L'obligation d'admettre a des conséquences très difficiles pour le personnel de l'IMAD. Celui-ci se plaint de façon récurrente d'un grand nombre de problèmes: surcharge administrative pour les infirmières, sous-effectifs, dégradation des conditions de travail, management autoritaire, taux d'absence important. Face à la prise en compte insuffisante des demandes du personnel de l'IMAD et de la souffrance au travail, les relations entre la direction et le personnel se sont dégradées ces dernières années. Le dialogue social a été renoué, mais le taux d'absence et la souffrance du personnel restent d'actualité. Il faut entendre les demandes des infirmières de l'IMAD: elles exigent notamment d'améliorer le taux d'occupation des infirmières qui ne peuvent pas travailler à moins de 80%; elles demandent un jour fixe de congé et la cessation des changements intempestifs de plannings, pour mieux concilier vie privée et professionnelle. Malgré cela, le groupe socialiste vous invite à accepter ce rapport.
Mme Marjorie de Chastonay (Ve). Mesdames et Messieurs les députés, je rappelle que l'IMAD est la seule institution de droit public du canton en matière de soins à domicile et qu'elle a une obligation d'admettre 7 jours sur 7, 24 heures sur 24 - une obligation imposée par l'Etat dans son contrat de prestations, en dépit des ressources budgétaires. L'IMAD est de plus en plus amenée à jouer un rôle prépondérant dans la politique publique de la santé, parce que la population genevoise est vieillissante, sujette à de plus en plus de maladies chroniques accompagnées de comorbidités de plus en plus complexes à prendre en charge. L'IMAD s'occupe des personnes âgées vivant seules, des malades chroniques ainsi que des personnes dépendantes et fragiles: 50% des personnes suivies par l'IMAD ont plus de 80 ans. Il y a également des enjeux de coordination et de collaboration avec l'entier du réseau santé et social, c'est pourquoi l'IMAD est dans une logique complexe d'interprofessionnalité.

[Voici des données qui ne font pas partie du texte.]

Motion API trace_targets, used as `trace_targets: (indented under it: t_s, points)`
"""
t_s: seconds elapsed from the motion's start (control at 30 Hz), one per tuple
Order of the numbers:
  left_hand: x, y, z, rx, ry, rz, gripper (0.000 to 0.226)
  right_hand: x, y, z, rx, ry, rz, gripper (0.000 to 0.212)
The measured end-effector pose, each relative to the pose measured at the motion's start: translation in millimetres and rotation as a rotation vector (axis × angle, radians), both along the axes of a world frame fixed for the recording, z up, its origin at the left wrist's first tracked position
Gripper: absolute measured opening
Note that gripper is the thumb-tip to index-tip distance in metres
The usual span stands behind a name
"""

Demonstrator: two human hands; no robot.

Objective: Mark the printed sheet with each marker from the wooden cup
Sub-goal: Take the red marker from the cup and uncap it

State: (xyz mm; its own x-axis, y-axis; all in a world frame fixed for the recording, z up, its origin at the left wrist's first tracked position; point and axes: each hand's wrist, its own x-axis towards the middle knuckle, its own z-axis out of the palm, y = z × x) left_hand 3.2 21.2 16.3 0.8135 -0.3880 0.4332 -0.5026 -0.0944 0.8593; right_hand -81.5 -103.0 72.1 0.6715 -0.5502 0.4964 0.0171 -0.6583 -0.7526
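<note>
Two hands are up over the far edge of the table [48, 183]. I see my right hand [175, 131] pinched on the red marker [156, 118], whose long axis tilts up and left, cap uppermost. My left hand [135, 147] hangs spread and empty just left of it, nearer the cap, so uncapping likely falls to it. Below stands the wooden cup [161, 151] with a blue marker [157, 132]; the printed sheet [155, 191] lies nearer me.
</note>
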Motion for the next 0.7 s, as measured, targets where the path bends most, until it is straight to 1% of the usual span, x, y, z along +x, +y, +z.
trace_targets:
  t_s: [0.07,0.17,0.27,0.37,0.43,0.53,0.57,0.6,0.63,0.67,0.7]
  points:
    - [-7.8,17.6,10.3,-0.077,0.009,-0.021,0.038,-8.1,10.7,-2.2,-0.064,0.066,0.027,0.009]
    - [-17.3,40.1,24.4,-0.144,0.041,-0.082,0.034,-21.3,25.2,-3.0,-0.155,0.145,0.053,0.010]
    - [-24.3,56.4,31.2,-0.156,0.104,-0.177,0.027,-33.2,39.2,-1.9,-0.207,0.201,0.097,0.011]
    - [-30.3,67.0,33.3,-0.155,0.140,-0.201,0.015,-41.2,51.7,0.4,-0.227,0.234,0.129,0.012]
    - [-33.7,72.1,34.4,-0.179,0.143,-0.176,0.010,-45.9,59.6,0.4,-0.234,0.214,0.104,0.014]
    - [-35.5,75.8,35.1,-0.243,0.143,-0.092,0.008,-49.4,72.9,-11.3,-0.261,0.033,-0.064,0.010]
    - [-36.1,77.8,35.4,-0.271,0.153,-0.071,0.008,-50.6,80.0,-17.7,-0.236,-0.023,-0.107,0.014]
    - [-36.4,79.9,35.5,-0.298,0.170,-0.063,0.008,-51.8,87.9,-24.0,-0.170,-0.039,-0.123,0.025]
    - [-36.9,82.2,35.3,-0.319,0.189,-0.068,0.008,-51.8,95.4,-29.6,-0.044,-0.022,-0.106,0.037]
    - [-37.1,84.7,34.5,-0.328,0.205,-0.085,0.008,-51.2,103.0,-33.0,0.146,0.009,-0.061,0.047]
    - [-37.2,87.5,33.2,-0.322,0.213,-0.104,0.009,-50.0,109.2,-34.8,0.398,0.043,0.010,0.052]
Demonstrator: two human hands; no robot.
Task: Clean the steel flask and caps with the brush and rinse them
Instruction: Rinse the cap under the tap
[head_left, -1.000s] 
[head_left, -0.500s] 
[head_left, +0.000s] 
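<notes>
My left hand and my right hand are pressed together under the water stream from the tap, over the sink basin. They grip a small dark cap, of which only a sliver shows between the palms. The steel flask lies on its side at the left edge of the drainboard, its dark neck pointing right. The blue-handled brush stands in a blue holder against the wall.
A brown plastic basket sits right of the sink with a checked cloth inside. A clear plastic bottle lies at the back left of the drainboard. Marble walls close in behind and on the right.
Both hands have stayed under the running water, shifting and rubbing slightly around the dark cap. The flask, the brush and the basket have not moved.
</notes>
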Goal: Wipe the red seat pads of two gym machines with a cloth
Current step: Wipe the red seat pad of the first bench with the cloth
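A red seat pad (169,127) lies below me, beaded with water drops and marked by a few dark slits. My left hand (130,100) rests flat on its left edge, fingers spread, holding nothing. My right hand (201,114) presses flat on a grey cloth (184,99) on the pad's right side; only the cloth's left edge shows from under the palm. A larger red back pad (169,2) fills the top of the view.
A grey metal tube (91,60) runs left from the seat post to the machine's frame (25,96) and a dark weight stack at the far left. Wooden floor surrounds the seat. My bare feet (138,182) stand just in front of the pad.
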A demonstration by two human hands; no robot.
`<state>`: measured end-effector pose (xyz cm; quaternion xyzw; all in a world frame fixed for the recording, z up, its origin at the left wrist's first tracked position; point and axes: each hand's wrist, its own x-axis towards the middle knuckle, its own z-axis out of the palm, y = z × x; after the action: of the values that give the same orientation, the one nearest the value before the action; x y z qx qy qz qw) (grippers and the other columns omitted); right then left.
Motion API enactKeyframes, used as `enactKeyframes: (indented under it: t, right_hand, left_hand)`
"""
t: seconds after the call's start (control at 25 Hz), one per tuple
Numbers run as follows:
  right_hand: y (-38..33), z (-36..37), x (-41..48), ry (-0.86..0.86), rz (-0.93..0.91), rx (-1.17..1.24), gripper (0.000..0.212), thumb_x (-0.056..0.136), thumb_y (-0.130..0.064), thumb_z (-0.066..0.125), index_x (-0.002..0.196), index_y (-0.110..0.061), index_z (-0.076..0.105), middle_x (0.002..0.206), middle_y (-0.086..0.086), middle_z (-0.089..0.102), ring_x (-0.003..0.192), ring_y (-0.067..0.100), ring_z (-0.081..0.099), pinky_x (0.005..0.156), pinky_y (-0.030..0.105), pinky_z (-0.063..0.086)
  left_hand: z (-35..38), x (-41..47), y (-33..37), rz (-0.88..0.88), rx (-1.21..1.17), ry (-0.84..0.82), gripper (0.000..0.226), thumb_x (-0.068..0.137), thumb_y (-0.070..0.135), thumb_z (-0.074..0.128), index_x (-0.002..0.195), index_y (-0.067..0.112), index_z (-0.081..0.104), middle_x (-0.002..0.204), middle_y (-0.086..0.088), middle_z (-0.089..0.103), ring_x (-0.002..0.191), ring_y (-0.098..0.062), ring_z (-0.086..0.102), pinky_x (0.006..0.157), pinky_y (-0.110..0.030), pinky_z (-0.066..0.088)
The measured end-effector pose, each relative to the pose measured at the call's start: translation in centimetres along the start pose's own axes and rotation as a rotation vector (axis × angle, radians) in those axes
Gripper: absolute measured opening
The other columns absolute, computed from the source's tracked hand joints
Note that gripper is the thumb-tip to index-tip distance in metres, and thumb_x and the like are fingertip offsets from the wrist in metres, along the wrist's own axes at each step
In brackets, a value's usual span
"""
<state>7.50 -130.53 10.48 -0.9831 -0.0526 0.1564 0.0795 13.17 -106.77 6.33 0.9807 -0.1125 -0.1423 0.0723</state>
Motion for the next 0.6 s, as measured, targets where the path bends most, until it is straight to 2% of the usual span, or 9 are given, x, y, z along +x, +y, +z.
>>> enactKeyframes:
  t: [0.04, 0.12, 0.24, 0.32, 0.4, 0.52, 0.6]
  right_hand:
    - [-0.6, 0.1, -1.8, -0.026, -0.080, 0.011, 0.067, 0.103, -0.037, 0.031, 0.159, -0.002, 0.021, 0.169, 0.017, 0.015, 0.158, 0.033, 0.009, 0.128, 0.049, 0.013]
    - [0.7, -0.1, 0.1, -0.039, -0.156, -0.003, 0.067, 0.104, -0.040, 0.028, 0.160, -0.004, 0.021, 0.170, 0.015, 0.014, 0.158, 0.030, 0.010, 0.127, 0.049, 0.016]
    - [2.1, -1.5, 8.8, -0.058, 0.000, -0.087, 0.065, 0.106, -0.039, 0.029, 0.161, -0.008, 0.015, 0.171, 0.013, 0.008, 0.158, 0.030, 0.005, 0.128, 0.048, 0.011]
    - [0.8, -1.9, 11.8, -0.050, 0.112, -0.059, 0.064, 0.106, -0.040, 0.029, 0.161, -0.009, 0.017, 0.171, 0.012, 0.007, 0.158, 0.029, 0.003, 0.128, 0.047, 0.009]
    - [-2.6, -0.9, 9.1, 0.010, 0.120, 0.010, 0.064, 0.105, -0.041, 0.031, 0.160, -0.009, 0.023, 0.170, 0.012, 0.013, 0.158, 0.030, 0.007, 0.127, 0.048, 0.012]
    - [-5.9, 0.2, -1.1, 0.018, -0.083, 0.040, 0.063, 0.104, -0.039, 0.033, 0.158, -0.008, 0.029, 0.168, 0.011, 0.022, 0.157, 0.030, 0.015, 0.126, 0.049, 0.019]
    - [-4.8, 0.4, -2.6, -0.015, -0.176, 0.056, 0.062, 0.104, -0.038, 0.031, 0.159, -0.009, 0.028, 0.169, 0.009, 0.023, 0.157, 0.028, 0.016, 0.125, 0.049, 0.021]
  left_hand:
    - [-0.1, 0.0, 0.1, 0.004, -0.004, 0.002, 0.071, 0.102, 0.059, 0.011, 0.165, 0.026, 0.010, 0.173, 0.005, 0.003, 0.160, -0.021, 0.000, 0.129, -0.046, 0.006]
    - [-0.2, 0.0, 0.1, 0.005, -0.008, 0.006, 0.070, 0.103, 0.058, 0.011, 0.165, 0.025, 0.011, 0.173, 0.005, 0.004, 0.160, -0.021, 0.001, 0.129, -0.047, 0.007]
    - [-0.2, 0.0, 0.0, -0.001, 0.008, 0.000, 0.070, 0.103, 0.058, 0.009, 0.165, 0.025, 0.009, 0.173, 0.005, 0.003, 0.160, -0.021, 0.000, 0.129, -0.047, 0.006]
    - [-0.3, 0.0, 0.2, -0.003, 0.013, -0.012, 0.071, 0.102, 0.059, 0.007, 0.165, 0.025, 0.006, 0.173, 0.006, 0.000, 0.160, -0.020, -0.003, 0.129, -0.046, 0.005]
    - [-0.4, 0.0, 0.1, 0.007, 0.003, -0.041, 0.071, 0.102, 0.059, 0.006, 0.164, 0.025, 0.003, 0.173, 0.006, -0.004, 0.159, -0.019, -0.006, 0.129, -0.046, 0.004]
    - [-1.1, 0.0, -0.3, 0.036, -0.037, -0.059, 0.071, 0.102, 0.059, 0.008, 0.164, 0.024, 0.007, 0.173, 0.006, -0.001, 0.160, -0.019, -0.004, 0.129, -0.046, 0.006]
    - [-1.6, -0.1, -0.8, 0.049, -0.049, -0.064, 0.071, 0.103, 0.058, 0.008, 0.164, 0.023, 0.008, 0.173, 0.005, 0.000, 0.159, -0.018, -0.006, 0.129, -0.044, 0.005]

L'IMAD a toute son importance, parce que le canton de Genève préconise justement le maintien à domicile comme une priorité afin d'éviter un maximum d'hospitalisations et d'institutionnalisations. Cette institution a toute son importance, parce que le domaine de l'ambulatoire est en plein développement - voire en explosion - et que les personnes nécessitant des soins doivent être suivies par le personnel de l'IMAD; elle a toute son importance parce qu'elle joue aussi un rôle central dans la prévention, notamment lors des périodes de canicule - il y en aura de plus en plus souvent, avec le réchauffement climatique.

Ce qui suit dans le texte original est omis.